Wildlife Conservation Volunteers Are On The Rise - Make Sure Your Park Volunteer Program Is Organized! | Track It Forward

Wildlife Conservation Volunteers Are On The Rise - Make Sure Your Park Volunteer Program Is Organized!

Written by Kasey Murphy

Wildlife conservation is something many people have always cared about, but recently, it has had a spike of volunteers interested in helping out with specifically wildlife conservation! 

According to a study done, 40% of Americans feel they need to start paying more attention to wildlife conservation. And, around 5% of volunteers want to focus on environmental issues - which is definitely looped under conservation volunteers! 

Most national parks or state park programs might have volunteers that help with a multitude of activities, but they also might have volunteers in groups or committees that help different areas of the parks. 

If conservation volunteers don’t already exist in your national park volunteer program, we think that it might be time to add a wildlife conservation volunteer opportunity for your volunteers! It could even bring more volunteers into your program, or just engage current volunteers a bit more! Both of these are good for any volunteer program, so why not give it a try! 

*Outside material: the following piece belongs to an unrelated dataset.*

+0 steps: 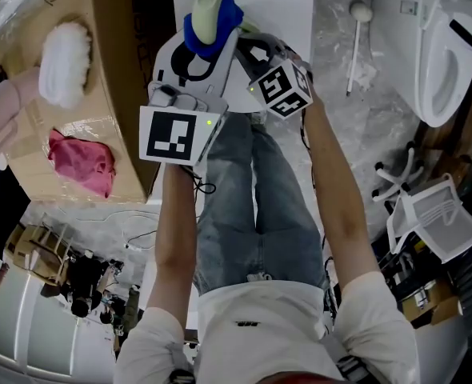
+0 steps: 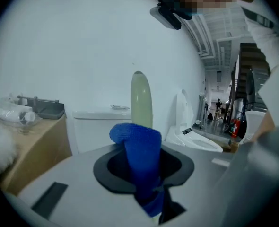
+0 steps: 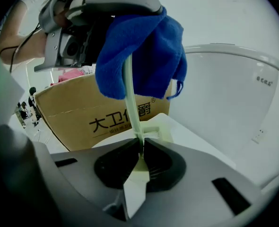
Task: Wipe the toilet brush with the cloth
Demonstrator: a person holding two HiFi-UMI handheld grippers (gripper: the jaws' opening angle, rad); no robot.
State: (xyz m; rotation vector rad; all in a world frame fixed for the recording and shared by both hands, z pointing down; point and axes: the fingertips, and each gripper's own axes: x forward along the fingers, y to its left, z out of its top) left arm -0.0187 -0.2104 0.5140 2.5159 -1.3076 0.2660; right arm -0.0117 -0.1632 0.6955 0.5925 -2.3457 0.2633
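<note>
The right gripper point(image 3: 140, 144) is closed on the toilet brush point(image 1: 210, 2). Its jaws pinch the thin pale-green handle point(image 3: 131, 105) low down, and the handle rises up and away from the jaws. Further along the handle, above and beyond the right gripper, sits the blue cloth point(image 3: 142, 51). It is bunched around the stem and hangs down on both sides of it.

The left gripper point(image 2: 138, 160) grips that cloth. In the left gripper view the blue fabric fills the space between the jaws and folds over in front of them. The rounded pale-green end of the brush stands upright just behind the fold.

In the head view both grippers are held up in front of the person, close together. The left gripper is just to the left of the right one, and their tips meet at the cloth-wrapped brush. The brush end pokes out past the cloth, away from both grippers.

Well to the left of the left gripper stands an open cardboard box point(image 1: 116, 70). It holds a pink rag point(image 1: 80, 160) and a white fluffy item point(image 1: 64, 58). Well to the right of the right gripper is a white toilet point(image 1: 428, 42). A white long-handled tool point(image 1: 356, 42) lies on the floor point(image 1: 332, 94) between the right gripper and the toilet.
</note>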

Ideas For Wildlife Conservation Volunteers 
Raise Money For A Nearby Wildlife Conservation Effort 
Inspect Park Areas For News Signs Of Life - Wildlife Conservation For Baby Animals
Log Abnormalities In A Park Or Walking Path 
Clean Out Conservation Areas / Mark Off

What Can Wildlife Conservation Volunteers Do? 

Like most volunteer programs, conservation volunteers can help raise money and awareness for research or tools needed in a national park or wildlife setting. One of the most popular ways for wildlife conservation volunteers to help is to fundraise and create traction for a conservation project within an area!

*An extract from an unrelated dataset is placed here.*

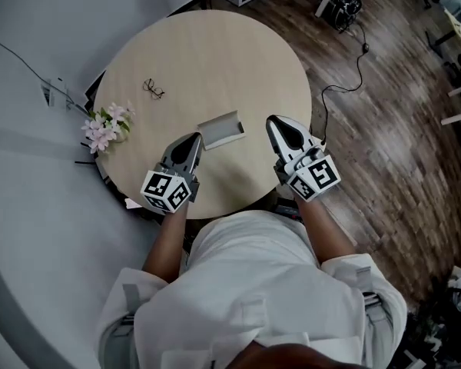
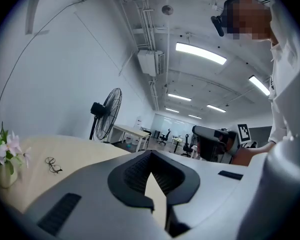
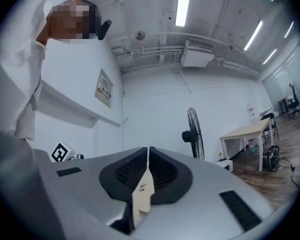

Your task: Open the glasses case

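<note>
A grey glasses case (image 1: 221, 129) lies on the round beige table (image 1: 215, 52), toward its near edge. From here I cannot tell whether its lid is up. My left gripper (image 1: 197, 137) hovers just left of the case, and my right gripper (image 1: 273, 120) hovers just right of it. Both are raised off the table and point roughly level. In the left gripper view the left gripper (image 2: 150, 153) has its tips meeting, with nothing held. The right gripper (image 3: 148, 149) is shut and empty too. The case shows in neither gripper view.
A pair of glasses (image 1: 154, 89) lies at the table's far left, near a vase of pink flowers (image 1: 104, 125) on the left rim. A standing fan (image 2: 107, 109) is beyond the table. Cables (image 1: 346, 75) trail over the wooden floor at right.
</note>
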### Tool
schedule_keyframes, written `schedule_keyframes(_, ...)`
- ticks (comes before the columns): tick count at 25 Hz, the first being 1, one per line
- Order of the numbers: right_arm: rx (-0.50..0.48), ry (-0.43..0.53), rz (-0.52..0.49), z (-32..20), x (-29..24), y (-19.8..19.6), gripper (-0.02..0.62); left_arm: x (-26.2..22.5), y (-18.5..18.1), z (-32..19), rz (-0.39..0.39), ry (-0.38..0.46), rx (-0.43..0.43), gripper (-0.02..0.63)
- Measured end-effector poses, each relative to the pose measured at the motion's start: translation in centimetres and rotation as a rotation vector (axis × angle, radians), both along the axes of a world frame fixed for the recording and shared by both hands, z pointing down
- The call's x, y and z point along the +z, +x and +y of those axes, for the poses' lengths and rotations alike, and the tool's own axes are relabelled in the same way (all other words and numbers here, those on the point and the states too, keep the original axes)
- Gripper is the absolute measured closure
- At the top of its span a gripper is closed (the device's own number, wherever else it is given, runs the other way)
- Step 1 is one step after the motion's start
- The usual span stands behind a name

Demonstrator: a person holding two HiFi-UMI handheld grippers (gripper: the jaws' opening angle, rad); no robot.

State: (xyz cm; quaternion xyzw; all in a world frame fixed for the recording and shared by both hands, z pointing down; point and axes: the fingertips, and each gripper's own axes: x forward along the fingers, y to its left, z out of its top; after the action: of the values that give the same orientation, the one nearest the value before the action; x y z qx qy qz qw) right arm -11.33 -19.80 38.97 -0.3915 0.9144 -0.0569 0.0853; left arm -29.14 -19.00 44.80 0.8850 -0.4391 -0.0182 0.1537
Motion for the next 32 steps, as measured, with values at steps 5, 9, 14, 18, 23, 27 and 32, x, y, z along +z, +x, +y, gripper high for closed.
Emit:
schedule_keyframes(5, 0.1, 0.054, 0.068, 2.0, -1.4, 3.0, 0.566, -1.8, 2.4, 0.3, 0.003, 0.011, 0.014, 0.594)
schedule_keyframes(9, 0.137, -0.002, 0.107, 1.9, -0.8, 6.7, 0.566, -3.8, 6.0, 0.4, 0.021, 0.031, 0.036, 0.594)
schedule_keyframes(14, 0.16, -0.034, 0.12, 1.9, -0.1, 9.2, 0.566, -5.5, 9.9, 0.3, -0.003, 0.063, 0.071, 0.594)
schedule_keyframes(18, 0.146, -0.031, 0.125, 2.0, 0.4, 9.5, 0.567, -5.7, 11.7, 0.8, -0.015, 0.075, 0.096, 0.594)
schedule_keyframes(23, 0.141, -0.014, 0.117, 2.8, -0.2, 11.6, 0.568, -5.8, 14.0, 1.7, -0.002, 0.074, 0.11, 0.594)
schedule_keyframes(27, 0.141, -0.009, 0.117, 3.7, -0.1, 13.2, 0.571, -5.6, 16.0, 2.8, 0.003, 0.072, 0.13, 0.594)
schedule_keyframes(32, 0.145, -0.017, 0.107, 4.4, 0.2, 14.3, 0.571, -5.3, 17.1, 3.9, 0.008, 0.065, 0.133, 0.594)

For example, raising money and awareness for a dying breed of plants or animals might bring new resources and new research partners to the park to investigate and attempt to conserve the land for these plants and animals. 

Volunteers could also do entry-level research themselves. This could be on different types of wildlife conservation that might need to take place within a park, that other volunteers and administration are not aware of! 

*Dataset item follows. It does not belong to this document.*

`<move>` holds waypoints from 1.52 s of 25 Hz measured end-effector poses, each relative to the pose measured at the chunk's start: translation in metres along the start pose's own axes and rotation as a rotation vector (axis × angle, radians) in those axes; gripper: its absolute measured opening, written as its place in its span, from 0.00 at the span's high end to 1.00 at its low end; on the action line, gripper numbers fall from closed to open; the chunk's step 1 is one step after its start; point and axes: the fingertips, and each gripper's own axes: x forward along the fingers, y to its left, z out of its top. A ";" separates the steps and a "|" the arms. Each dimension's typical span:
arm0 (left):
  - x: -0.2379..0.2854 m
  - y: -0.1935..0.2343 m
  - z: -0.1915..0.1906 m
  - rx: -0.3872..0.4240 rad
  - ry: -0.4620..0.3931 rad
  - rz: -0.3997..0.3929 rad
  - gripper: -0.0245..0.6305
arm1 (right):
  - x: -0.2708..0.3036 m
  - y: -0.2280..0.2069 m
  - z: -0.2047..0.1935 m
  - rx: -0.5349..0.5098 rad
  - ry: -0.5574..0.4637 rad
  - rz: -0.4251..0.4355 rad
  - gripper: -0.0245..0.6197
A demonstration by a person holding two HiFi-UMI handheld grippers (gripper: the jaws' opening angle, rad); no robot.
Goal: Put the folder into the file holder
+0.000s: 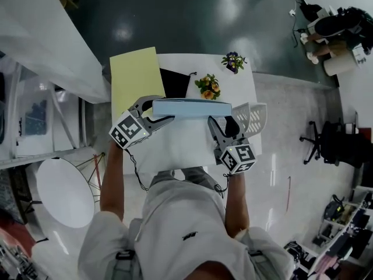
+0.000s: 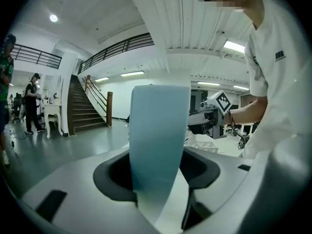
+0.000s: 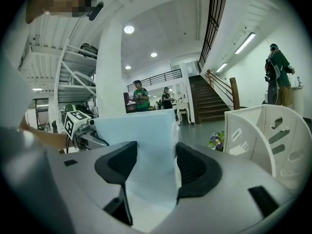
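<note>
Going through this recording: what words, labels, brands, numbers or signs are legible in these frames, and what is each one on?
No text here can be read.
Small dark mark on the white shirt: too small to read.
Cubes on the left gripper and right gripper: black-and-white square patterns only, no letters.
Blue folder: the faces that show are blank.

At the desk (image 1: 175,150): one blue folder (image 1: 191,108), one file holder (image 1: 252,118), one yellow sheet (image 1: 134,77), two flower bunches (image 1: 208,87), one black item (image 1: 173,83).
</note>
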 end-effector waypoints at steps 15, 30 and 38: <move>-0.025 -0.057 -0.002 0.030 0.009 0.138 0.66 | -0.016 0.014 -0.007 -0.016 0.008 0.013 0.56; -0.036 -0.125 0.022 -0.057 0.007 0.450 0.69 | -0.039 0.016 0.007 -0.092 -0.021 0.255 0.60; -0.048 -0.184 0.032 -0.138 0.047 0.796 0.70 | -0.078 0.041 -0.001 -0.174 -0.011 0.593 0.60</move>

In addition, observation conservation volunteers are those who observe changes and potential issues within a national park environment with the wildlife or any areas that are trying to be conserved. 

For conservation areas, volunteers can build a shelter for those wishing to see the area, as well as tape off where no human should go if it is near a footpath! 

In addition to this, conservation volunteers can also collect trash or misplaces items in an area around the park to help conserve wildlife.

How Can I Incorporate Conservation Volunteers Into My Park Volunteer Program?

Whether you want to offer wildlife conservation volunteerism as an option to bring in more volunteers or to help current volunteers feel more involved in your park or land management - it is good to be organized with how you bring them on and continue to monitor them. 

Here is our advice for managing conservation volunteers: 

1. Pick A Few Projects You Might Want To Do

Start with figuring out what could potentially be in your wheelhouse or a project or two that you are even capable of providing to volunteers. It is important to know what you are going to do in wildlife conservation before getting volunteers on board!

2. Outline How You Can Have Volunteers Do These Projects 

Then, create an outline of the processes you are going to need to do and change for these projects to happen. Do you need to get approval? Will you need tools to help you and conservation volunteers with your project?

3. Decide If You Need To Create A Committee Or Choose Leaders For Conservation Volunteers 

Figure out how the conservation projects and volunteers will be managed. If you have a large volunteer base and volunteer program with leaders - your wildlife conservation projects and conservation volunteers should follow suit. If you have a smaller volunteer base where volunteers pick and choose their department or activity, then you can probably just stick to that!

4. Let Current Park Volunteers Know About New Conservation Projects or Committees 

Current Volunteers should always be made aware of new volunteer opportunities. While they might not specialize or have skills in wildlife conservation, they might be interested in becoming a conservation volunteer. And, since they know the park already - they would be great to have!

5. Start Advertising Conservation Volunteers Wanted To The Community & Online 

After volunteers have gotten the chance to sign up as a conservation volunteer, then its time to recruit more interested volunteers, and hopefully you’ll find some with skills that go hand in hand with creating and researching wildlife conservation.

6. Create A Section Specifically For Conservation Volunteers To Track Time & Analyze Impact 

You’ll want to analyze how your wildlife conservation project and conservation volunteers are doing for your park and program. You should track their hours along with the goals and outlines you had thought of when you started the conservation project. 

This is easy to do with a tool that has sections that volunteers can log their hours under, and reports that can be pulled automatically.

7. Introduce More Projects In As Many Locations As Possible!

As interest and awareness for wildlife conservation grow, volunteers will be more excited to do more work, and they will want to reach out and help wildlife conservation projects everywhere. You can help supplement this, by providing wildlife conservation projects for your newfound conservation volunteers!